A Fine Calculated With Global Revenue
The penalty methodology compounds the concern. Under Italy's domestic anti-piracy law, fines for non-compliance are capped at 2% of revenue in the relevant jurisdiction. Applied strictly to Cloudflare's Italian operations, that would produce a maximum penalty of roughly €140,000. AGCOM instead calculated the fine against Cloudflare's global annual revenues, yielding €14.2 million — nearly 100 times larger. Cloudflare filed an appeal on March 8, 2026, and an Italian administrative court had already ordered, on December 23, 2025, that AGCOM disclose Piracy Shield records to the company.
The authority's basis for applying global revenue figures derives, at least partially, from the DSA framework and its penalty architecture — the same regulation Cloudflare argues Piracy Shield violates. The circularity reflects a genuine ambiguity in how national coordinators may leverage EU enforcement tools to expand domestic penalty bases beyond what their own statutes permit.
What AGCOM Has Built That Works
The Cloudflare dispute should not obscure a more defensible institutional buildout. AGCOM was designated Italy's Digital Services Coordinator under Decree-Law No. 123/2023 (September 2023), implementing Article 49 of the DSA. On July 24, 2024, the authority adopted Resolutions 282/24/CONS and 283/24/CONS, establishing certification procedures for out-of-court dispute resolution bodies and for "trusted flagger" status — both mechanisms entering force on September 15, 2024. On January 22, 2025, Argo Business Solutions S.r.l. became Italy's first designated trusted flagger under the DSA's Article 22 framework, focused on intellectual property violations and online fraud.
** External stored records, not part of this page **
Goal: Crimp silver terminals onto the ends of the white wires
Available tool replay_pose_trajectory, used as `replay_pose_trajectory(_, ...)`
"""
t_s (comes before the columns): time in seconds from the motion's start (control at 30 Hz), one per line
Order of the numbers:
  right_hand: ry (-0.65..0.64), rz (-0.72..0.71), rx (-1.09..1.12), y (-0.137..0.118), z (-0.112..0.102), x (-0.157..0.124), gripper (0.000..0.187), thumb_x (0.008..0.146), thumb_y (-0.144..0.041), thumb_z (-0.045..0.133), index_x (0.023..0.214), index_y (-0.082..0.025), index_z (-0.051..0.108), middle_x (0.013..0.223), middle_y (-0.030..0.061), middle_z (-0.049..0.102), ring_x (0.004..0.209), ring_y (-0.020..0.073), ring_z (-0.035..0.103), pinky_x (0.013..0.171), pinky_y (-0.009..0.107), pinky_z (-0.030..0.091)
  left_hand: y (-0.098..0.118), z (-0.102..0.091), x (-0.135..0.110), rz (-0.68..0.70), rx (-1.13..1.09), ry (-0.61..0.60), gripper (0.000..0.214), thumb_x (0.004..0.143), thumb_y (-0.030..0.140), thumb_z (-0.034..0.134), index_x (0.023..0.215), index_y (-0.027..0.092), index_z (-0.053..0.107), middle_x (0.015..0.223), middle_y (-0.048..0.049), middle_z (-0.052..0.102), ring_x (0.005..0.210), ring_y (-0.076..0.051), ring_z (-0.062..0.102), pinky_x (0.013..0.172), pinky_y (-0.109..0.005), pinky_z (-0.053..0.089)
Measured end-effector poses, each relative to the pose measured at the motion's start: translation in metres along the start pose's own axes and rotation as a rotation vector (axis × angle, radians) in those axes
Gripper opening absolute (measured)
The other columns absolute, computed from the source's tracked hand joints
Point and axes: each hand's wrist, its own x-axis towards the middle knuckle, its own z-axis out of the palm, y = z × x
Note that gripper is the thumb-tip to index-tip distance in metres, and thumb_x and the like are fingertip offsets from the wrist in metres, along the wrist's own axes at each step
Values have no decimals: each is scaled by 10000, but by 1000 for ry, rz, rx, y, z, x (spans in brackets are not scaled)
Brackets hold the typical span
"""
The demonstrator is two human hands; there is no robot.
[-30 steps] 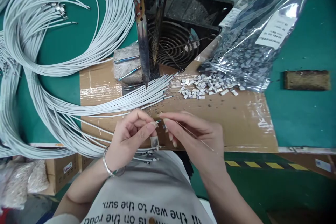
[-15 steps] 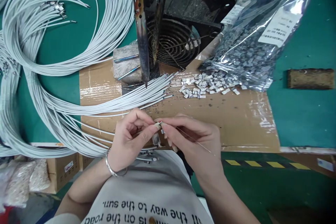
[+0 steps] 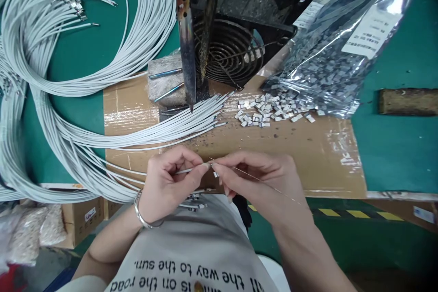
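Observation:
My left hand [image 3: 173, 185] is closed, thumb and forefinger pinching a white cable [image 3: 184, 171] near its end. Facing it, my right hand [image 3: 267, 187] is also closed, with a thin solder-like wire [image 3: 270, 185] running back across it. The fingertips of both hands almost meet over the cardboard. A small whitish piece with dark marks [image 3: 215, 174] shows just under my right thumb; whether it is gripped there is hidden. Above the hands, a soldering iron with a dark pointed tip [image 3: 189, 68] hangs down beside a second, dirtier rod [image 3: 207, 27].
A bundle of white cables [image 3: 164, 130] lies on the cardboard [image 3: 321, 159]. Small white-grey connectors [image 3: 263, 112] are heaped by a silvery bag [image 3: 325, 64]. Behind stand a black fan [image 3: 232, 50] and a wrapped block [image 3: 166, 82]. A brown block [image 3: 407, 101] lies right.
My right hand has shifted right and slightly away from the left. A length of white cable now shows in my left hand, and the thin wire's end shows between the fingertips.

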Motion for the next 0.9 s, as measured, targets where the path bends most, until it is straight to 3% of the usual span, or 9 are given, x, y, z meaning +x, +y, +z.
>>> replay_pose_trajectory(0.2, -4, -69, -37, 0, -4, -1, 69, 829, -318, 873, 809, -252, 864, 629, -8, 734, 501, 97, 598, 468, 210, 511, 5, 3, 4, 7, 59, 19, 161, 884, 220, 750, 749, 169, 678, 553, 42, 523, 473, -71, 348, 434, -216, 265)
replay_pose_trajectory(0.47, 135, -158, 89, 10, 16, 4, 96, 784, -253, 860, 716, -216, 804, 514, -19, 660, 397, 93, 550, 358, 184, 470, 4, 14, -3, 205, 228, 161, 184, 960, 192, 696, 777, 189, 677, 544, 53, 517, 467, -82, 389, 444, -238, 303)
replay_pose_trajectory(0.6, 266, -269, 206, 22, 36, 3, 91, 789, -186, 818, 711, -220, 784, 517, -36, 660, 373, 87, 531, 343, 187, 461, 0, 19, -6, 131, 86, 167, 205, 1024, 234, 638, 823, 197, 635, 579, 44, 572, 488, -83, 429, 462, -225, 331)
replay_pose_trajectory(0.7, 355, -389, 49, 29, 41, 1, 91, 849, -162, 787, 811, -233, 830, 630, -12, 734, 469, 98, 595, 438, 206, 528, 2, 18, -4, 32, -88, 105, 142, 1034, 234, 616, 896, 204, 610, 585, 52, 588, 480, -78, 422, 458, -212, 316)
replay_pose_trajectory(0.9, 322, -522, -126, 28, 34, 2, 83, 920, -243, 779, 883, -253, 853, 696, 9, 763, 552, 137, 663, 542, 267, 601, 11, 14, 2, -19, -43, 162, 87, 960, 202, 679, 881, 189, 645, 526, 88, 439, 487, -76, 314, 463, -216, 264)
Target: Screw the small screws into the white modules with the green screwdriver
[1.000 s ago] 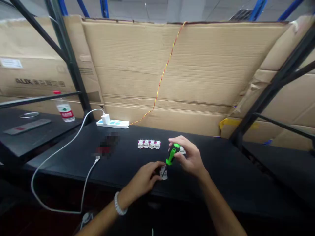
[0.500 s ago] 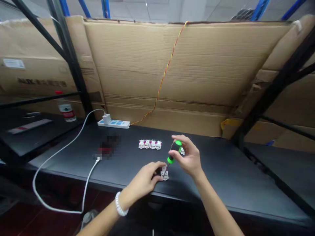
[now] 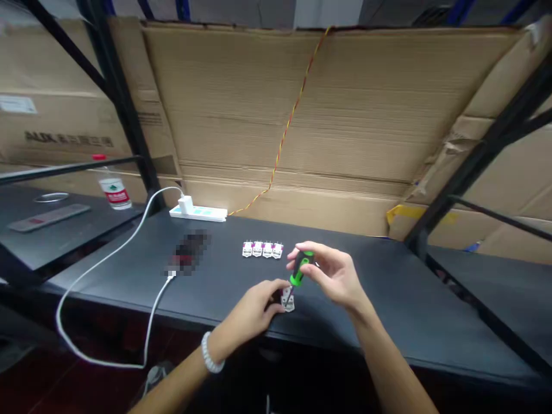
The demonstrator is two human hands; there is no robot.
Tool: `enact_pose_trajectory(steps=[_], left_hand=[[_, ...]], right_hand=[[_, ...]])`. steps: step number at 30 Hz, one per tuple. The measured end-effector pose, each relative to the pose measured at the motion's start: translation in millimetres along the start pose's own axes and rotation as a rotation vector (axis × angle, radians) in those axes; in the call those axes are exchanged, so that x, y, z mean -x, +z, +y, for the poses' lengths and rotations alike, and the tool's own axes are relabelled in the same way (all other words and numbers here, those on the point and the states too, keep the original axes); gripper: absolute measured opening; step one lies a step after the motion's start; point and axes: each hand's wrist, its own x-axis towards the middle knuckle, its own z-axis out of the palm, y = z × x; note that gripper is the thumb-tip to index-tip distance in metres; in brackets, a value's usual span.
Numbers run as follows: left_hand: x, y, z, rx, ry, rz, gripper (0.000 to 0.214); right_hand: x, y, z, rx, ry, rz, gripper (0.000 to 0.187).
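A small white-and-purple electrical part lies at the table's front edge, with my left hand closed on its left side, thumb and fingers gripping it. My right hand holds a black-and-green screwdriver by its handle, between thumb and fingers. The screwdriver leans over to the right, its shaft pointing down onto the part's face. Whether the tip sits in a screw is too small to tell. Farther back, several matching white-and-purple parts stand side by side in a row. Something white is mostly hidden behind my right hand.
A white power strip with a plugged-in charger lies by the cardboard wall. Its white cable loops over the table's front edge to a blurred-out dark object. Black metal posts frame both sides. A bottle stands at left.
The fingers of my right hand have shifted on the screwdriver handle, the index finger no longer curling over its cap. My left hand keeps its grip on the part. The view has tilted slightly.
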Motion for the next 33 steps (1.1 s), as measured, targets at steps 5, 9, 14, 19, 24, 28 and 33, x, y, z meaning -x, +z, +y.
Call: enact_pose_trajectory(steps=[5,9,14,19,24,28,33], left_hand=[[-1.5,0.8,-1.5,0.004,-0.009,-0.003,0.041],[-1.0,-0.5,1.5,0.01,0.002,-0.001,0.042],[-0.1,-2.0,6.5,0.005,-0.025,-0.001,0.043],[-0.1,0.5,0.8,0.002,-0.006,0.0,0.042],[0.0,0.6,-0.2,0.004,0.007,0.004,0.042],[-0.2,0.2,1.9,0.003,0.001,0.007,0.042],[-0.1,0.4,-0.2,0.007,-0.003,0.0,0.042]], right_hand=[[-3.4,6.0,-6.5,0.085,-0.052,0.017,0.027],[-7.0,6.7,-3.6,0.226,-0.08,0.125,0.027],[-12.7,3.5,2.6,0.471,-0.187,0.319,0.032],[-12.6,8.6,7.3,0.57,-0.354,0.325,0.03],[-3.6,13.5,16.6,0.393,-0.287,0.179,0.034],[5.5,9.3,20.9,0.066,-0.101,0.083,0.037],[10.1,7.1,18.8,-0.035,-0.026,0.131,0.035]])
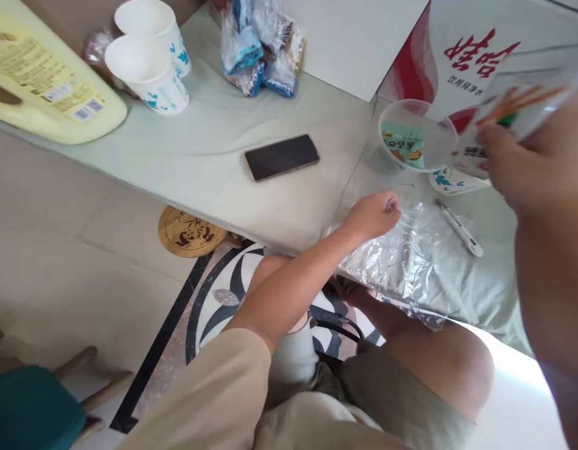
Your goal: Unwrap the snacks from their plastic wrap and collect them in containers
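My left hand (373,214) rests closed on the table, its fingers pinching the edge of a crumpled clear plastic bag (410,256) that lies flat near the table's front edge. My right hand (535,162) is raised close to the camera at the right, closed on a clear packet (523,103) with orange and green print, blurred by motion. Just left of it stands a clear plastic cup (416,134) with a small teal snack packet inside.
A black phone (282,156) lies mid-table. Two white paper cups (150,56), a yellow bottle (45,87) and a pile of wrapped snacks (263,50) sit at the far side. A white pen-like stick (460,228) lies on the bag. A red-and-white box (457,56) stands behind.
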The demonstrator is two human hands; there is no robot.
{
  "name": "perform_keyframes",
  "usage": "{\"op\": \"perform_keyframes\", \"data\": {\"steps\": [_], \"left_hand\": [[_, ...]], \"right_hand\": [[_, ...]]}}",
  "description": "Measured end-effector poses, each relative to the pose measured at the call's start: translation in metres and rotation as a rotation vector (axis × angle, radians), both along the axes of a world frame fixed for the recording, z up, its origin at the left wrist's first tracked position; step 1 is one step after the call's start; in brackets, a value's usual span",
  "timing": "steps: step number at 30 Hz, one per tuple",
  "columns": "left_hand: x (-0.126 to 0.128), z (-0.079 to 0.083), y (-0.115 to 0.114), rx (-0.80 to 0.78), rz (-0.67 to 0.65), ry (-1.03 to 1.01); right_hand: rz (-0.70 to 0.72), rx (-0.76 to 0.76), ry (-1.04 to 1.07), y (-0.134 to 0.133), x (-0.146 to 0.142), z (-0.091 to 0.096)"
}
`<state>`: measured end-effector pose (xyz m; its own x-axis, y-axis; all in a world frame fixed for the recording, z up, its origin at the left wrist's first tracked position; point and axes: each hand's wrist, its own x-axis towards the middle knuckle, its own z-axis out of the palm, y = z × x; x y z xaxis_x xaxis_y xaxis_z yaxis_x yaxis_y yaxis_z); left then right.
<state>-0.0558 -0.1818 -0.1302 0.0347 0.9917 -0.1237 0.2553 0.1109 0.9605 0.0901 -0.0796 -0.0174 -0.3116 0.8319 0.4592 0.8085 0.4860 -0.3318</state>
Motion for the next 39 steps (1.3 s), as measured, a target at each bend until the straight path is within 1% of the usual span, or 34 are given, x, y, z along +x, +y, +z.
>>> {"op": "perform_keyframes", "data": {"steps": [1, 2, 4, 5, 7, 8, 9, 11, 12, 13, 14, 16, 17, 19, 21, 23, 24, 25, 26, 27, 29, 32, 33, 36, 38, 39], "left_hand": [[0.002, 0.0, 0.001, 0.001, -0.019, 0.007], [0.004, 0.0, 0.002, 0.001, -0.038, 0.012], [0.006, -0.001, 0.005, -0.003, -0.085, 0.019], [0.007, -0.001, 0.005, -0.004, -0.11, 0.025], [0.007, -0.002, 0.006, -0.008, -0.147, 0.043], [0.007, -0.002, 0.006, -0.01, -0.154, 0.057], [0.007, -0.002, 0.006, -0.012, -0.158, 0.071], [0.006, -0.003, 0.005, -0.012, -0.169, 0.092], [0.005, -0.003, 0.005, -0.01, -0.179, 0.099], [0.004, -0.003, 0.004, -0.008, -0.189, 0.105], [0.003, -0.003, 0.003, -0.004, -0.198, 0.108], [0.002, -0.002, 0.002, 0.006, -0.206, 0.117], [0.0, -0.002, 0.002, 0.01, -0.206, 0.123], [-0.002, -0.003, 0.001, 0.011, -0.202, 0.133], [-0.003, -0.003, 0.001, 0.022, -0.19, 0.135], [-0.003, -0.005, 0.002, 0.04, -0.175, 0.137], [-0.003, -0.007, 0.002, 0.05, -0.165, 0.142], [-0.002, -0.008, 0.004, 0.059, -0.153, 0.149], [-0.001, -0.009, 0.005, 0.067, -0.139, 0.155], [0.0, -0.01, 0.007, 0.078, -0.123, 0.153], [0.002, -0.012, 0.011, 0.095, -0.084, 0.119], [-0.004, -0.016, 0.018, 0.069, -0.013, 0.018], [-0.009, -0.017, 0.022, 0.061, 0.037, -0.01], [-0.034, -0.019, 0.033, 0.056, 0.261, -0.03], [-0.052, -0.016, 0.034, 0.077, 0.427, 0.017], [-0.06, -0.012, 0.031, 0.108, 0.511, 0.059]], "right_hand": [[-0.071, -0.114, -0.062, 0.014, -0.012, 0.005], [-0.144, -0.18, -0.111, 0.027, -0.024, 0.008], [-0.24, -0.269, -0.196, 0.047, -0.041, 0.008], [-0.267, -0.289, -0.231, 0.054, -0.047, 0.005], [-0.262, -0.341, -0.283, 0.065, -0.055, -0.004], [-0.244, -0.392, -0.292, 0.069, -0.057, -0.01], [-0.215, -0.457, -0.282, 0.072, -0.058, -0.015], [-0.177, -0.522, -0.262, 0.075, -0.057, -0.024], [-0.167, -0.513, -0.246, 0.074, -0.055, -0.027], [-0.167, -0.458, -0.218, 0.071, -0.051, -0.031], [-0.17, -0.392, -0.183, 0.063, -0.045, -0.034], [-0.152, -0.134, -0.014, 0.038, -0.027, -0.044], [-0.131, -0.065, 0.04, 0.019, -0.014, -0.05], [-0.094, -0.001, 0.056, -0.028, 0.016, -0.065], [-0.033, -0.001, 0.035, -0.082, 0.049, -0.081], [0.1, -0.125, -0.03, -0.132, 0.078, -0.096], [0.159, -0.205, -0.066, -0.153, 0.089, -0.104], [0.225, -0.243, -0.07, -0.169, 0.097, -0.111], [0.238, -0.265, -0.071, -0.181, 0.103, -0.117], [0.241, -0.273, -0.08, -0.188, 0.108, -0.123], [0.221, -0.255, -0.111, -0.193, 0.113, -0.133], [0.201, -0.253, -0.22, -0.189, 0.117, -0.141], [0.198, -0.262, -0.25, -0.187, 0.118, -0.143], [0.191, -0.279, -0.266, -0.185, 0.119, -0.145], [0.184, -0.281, -0.246, -0.185, 0.119, -0.145], [0.181, -0.279, -0.236, -0.185, 0.119, -0.145]]}}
These mechanisms are well-grounded in the DSA's architecture. They create structured, proportionate accountability without short-circuiting due process. AGCOM's cooperation arrangement with the European Commission, formalised October 30, 2023, reflects a genuine enforcement partnership. If the authority's broader platform enforcement looked more like Resolutions 282 and 283 and less like Piracy Shield's black-box blocking, there would be little to argue with.
A New Levy Adds Pressure
Italy's 2026 Budget Law adds a financial dimension to AGCOM's expanding footprint. A new annual contribution — 0.2% of qualifying digital and platform revenues — now applies to digital intermediary services, including from non-resident businesses with Italian connections. Layered alongside VAT and Italy's Digital Services Tax on overlapping revenue bases, the levy adds compliance complexity for platforms already navigating Piracy Shield obligations and DSA reporting requirements.
The Proportionality Test
AGCOM is not wrong to want enforcement teeth. The DSA only functions if national coordinators are willing to act, and a regulator that cannot meaningfully sanction non-compliance is a coordinator in name only. Rights holders do have legitimate interests in blocking real-time piracy, and platforms are not above the law.
But the right question for any enforcement mechanism is not merely whether it works — it is whether it works without breaking something else. A content-blocking regime that cannot distinguish a pirate stream from a government education site, and that reaches for global revenue metrics to produce fines that domestic law would not support, is not proportionate regulation. The EU Commission's June 2025 letter and Italy's own courts' demands for transparency are signals that AGCOM's most aggressive instrument has overshot its mandate.
Platform accountability and DSA compliance are not in conflict. Piracy Shield, as currently designed, is making them so.